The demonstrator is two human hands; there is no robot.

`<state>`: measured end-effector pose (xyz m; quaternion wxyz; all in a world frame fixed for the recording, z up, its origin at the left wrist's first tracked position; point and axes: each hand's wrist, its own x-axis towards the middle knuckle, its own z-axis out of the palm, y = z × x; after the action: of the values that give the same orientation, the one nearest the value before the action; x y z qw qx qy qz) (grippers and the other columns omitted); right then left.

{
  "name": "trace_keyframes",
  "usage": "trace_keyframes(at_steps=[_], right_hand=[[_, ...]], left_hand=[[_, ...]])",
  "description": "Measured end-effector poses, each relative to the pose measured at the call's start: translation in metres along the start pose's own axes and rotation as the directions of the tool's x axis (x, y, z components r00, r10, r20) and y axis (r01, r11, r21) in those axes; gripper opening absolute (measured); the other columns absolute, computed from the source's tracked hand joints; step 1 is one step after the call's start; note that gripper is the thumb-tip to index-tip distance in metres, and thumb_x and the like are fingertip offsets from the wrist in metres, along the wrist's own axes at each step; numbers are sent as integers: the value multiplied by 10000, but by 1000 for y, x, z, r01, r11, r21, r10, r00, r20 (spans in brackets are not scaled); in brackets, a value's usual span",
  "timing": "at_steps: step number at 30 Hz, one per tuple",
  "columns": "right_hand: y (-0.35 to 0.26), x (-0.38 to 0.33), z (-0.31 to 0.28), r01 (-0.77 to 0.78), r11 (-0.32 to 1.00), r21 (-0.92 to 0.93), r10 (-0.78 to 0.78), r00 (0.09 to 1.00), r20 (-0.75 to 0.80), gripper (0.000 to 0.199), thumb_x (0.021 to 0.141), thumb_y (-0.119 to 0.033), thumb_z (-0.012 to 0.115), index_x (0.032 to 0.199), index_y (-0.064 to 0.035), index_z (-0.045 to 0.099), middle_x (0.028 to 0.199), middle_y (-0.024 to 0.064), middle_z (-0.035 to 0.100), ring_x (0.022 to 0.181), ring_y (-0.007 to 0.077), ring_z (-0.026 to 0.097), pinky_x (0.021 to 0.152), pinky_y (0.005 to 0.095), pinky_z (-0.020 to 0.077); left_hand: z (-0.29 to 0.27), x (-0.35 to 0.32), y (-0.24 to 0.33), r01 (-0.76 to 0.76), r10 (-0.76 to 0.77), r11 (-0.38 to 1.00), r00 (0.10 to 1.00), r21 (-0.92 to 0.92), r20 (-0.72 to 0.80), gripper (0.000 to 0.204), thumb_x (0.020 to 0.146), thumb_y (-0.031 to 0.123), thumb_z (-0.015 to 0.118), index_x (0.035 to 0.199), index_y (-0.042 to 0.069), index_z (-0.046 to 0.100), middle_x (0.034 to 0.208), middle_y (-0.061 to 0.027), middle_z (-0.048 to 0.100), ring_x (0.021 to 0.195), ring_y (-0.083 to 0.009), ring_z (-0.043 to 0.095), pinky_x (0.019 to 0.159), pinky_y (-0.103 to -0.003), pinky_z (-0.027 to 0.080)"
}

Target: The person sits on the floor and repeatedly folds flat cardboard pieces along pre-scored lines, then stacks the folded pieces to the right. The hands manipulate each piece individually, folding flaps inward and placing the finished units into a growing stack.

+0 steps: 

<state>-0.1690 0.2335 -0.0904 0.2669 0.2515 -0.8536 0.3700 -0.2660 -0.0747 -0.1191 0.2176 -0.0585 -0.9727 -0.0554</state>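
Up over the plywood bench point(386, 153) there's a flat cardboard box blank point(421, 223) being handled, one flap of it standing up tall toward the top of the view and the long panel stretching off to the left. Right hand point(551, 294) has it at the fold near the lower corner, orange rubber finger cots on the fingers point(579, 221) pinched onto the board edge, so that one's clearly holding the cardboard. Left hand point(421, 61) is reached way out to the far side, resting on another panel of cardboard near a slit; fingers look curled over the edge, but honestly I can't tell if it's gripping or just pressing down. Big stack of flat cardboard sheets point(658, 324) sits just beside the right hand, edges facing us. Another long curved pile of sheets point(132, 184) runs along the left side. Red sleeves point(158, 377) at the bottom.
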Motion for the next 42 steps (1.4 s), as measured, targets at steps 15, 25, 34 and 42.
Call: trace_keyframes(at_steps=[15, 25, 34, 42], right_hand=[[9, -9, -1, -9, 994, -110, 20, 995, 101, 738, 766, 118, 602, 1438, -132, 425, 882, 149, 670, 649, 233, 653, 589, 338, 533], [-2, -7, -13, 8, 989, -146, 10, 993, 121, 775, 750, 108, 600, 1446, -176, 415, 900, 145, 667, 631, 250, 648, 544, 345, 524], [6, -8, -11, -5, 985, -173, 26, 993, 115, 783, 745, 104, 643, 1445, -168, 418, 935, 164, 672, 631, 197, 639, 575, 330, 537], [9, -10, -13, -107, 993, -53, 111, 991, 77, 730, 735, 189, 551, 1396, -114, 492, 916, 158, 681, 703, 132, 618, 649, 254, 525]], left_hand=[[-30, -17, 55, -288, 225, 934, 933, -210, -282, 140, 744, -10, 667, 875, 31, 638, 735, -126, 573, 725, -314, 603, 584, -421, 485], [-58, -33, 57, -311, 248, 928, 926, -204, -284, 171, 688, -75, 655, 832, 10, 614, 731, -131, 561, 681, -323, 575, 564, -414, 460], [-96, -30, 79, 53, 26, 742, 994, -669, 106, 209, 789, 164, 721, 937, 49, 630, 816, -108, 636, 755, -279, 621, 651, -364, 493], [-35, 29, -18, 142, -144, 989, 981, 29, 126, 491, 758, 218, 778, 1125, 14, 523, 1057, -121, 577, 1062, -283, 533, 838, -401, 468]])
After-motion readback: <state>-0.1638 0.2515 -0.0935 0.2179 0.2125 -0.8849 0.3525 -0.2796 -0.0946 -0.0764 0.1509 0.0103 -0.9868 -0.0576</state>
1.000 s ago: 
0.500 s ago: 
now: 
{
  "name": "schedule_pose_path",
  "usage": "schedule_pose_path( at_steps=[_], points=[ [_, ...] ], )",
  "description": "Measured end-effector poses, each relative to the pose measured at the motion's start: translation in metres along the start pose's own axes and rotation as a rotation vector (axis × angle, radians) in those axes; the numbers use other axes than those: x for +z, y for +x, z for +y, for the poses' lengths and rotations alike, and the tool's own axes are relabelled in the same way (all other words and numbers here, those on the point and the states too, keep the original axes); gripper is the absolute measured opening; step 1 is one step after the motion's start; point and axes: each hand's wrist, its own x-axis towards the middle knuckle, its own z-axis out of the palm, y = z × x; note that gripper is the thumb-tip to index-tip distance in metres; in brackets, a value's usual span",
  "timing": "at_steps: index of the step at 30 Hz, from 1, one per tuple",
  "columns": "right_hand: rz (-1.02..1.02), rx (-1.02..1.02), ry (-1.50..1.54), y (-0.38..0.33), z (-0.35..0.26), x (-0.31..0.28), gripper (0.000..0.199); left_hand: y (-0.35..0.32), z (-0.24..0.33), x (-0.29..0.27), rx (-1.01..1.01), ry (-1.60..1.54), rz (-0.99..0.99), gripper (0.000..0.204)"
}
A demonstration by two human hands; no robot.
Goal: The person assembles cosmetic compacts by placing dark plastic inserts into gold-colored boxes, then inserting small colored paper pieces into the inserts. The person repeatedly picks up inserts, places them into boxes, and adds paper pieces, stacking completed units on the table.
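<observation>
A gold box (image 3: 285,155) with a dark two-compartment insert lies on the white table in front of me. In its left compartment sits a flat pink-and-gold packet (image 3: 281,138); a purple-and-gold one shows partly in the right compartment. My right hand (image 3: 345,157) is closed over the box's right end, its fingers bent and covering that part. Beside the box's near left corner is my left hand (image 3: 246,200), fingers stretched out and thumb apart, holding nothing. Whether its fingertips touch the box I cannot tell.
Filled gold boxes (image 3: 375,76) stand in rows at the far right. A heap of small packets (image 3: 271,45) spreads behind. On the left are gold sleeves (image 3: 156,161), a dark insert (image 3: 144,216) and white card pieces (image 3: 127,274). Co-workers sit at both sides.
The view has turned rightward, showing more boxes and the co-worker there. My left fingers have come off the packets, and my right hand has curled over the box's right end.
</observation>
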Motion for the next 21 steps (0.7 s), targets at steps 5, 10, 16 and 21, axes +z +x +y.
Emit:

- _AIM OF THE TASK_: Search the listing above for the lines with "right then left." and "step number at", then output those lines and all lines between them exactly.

- _OUTPUT BELOW_:
`<state>`: measured end-effector pose (xyz m; quaternion wxyz; all in a world frame fixed for the recording, z up, its origin at the left wrist's first tracked position; point and axes: each hand's wrist, its own x-axis towards the middle knuckle, its own z-axis out of the palm, y = z × x; after the action: of the values that give the same orientation, the one nearest the value before the action; x y z qw qx qy qz) (grippers and the other columns omitted); right then left.

{
  "name": "trace_keyframes",
  "usage": "trace_keyframes(at_steps=[_], right_hand=[[_, ...]], left_hand=[[_, ...]])",
  "description": "Measured end-effector poses, each relative to the pose measured at the call's start: translation in metres along the start pose's own axes and rotation as the directions of the tool's x axis (x, y, z components r00, r10, r20) and y axis (r01, r11, r21) in those axes; gripper opening absolute (measured); the other columns absolute, computed from the source's tracked hand joints; step 1 is one step after the call's start; note that gripper is the thumb-tip to index-tip distance in metres, and thumb_x and the like are fingertip offsets from the wrist in metres, along the wrist's own axes at each step; numbers are sent as integers: the value multiplied by 10000, but by 1000 for y, x, z, r01, r11, r21, r10, r00, r20 (spans in brackets are not scaled); in brackets, a value's usual span",
  "timing": "at_steps: step number at 30 Hz, one per tuple",

The response is finished, and the exercise is complete.